The first part of paragraph (d) above pertaining to the service of the documents at the registered office of the company is in very similar terms to section 370 of the Companies Act. It is the alternative part relating to service at the principal office of the company that is in issue here; whether service is also effective if done through that way. The question for consideration before this court is whether there is any contrary intention to be found in either Act. What does the phrase “except in so far as a contrary intention appears in this Act or the other Act”? In Francis Bennion Statutory Interpretation, second edition, at page 405, the learned Author made the following statement:
“The reference to ‘the contrary intention’ includes any divergence from the rule laid down, however minor. Where the interpretative criterion is not left to apply by itself ‘the contrary intention’ appears, even though (as sometimes happens) the criterion is only partially disapplied. In others words the phrase ‘unless the contrary intention appears’ really mean ‘except where, and to the extent that, a different intention appears’.”
In the circumstances both sections, it is clear that the criterion in the Interpretation and General Provisions Act 1978, that is section 46(1)(d), is only partially applied in section 370 of the Companies Act. According to the statement of the above learned Author, Francis Bennion, I am satisfied that a contrary intention appears, in the circumstances of this case. That contrary intention is that whilst the Interpretation and General Provisions Act 1978 on one hand includes services on a company through the principal of the company, the Companies Act does not permit that. It only permits service to be effective by and through the registered office of the Company. The provisions of section 46(1) (d) of the Interpretation and General Provisions Act 1978 therefore do not apply, and the submission by learned Counsel for the Plaintiff therefore must be dismissed.

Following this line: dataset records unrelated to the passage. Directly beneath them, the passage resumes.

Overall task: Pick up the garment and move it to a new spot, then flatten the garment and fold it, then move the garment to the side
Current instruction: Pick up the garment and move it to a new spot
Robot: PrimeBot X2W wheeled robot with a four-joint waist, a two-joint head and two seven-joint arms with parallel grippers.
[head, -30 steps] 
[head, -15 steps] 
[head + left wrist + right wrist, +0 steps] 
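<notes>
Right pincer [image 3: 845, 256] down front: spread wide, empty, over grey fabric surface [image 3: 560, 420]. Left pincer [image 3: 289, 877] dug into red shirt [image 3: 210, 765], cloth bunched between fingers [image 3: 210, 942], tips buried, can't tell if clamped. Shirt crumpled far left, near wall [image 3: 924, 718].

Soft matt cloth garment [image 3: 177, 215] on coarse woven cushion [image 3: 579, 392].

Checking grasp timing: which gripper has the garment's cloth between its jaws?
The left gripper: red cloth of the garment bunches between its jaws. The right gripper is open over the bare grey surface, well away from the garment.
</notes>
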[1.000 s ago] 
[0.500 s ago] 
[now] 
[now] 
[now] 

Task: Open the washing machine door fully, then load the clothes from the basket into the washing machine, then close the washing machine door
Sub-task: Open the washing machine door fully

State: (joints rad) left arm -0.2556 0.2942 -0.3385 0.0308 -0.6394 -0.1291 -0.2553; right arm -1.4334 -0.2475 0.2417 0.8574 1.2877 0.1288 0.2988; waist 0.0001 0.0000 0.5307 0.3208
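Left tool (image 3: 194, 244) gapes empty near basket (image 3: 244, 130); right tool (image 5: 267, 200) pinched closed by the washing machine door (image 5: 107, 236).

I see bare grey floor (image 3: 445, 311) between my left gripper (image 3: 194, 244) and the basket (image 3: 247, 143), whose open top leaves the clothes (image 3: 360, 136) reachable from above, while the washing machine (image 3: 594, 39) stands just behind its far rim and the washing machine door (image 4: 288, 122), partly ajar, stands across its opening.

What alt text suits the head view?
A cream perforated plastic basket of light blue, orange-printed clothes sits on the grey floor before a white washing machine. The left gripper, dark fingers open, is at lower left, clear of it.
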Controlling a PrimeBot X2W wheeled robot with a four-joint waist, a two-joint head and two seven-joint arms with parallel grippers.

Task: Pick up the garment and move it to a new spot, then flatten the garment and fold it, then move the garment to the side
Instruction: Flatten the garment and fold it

I am satisfied; the submission by learned Counsel for the Defendant, that section 370 of the Companies Act is exclusive and exhaustive, correct. I am also satisfied that the word “may” refers only to the two modes of service as prescribed in that section. I did mention that learned Counsel for the Defendant has referred to a number of case authorities in other jurisdictions to support her construction of section 370 of the Companies Act. I am satisfied that those case authorities do correctly support her submissions. The legislation in England, regarding service of documents on Companies is on very similar terms to our legislation. The cases mentioned in that jurisdiction; Watkins-v-Scottish Imperial Co [1889] UKLawRpKQB 97; (1889) 23 QBD 285; Pearks, Gunston & Tee Limited-v-Richardson [1901] 1 KB91; and Addis Ltd-v-Berkeley Supplies Ltd [1964] 1 WLR 943; all support such construction of the provisions of the Companies Act.
I am satisfied; the service of the Writ of Summons on the Defendant in the manner effected by the plaintiff in this case does not comply with the requirements of the Companies Act, and therefore must be read, and should be set aside.
ORDERS OF THE COURT
(1) Set aside the service of the Wit of Summons on the Defendant.
(2) Consequently, set aside all subsequent proceedings therewith
(3) Costs of this application to be paid by the plaintiff.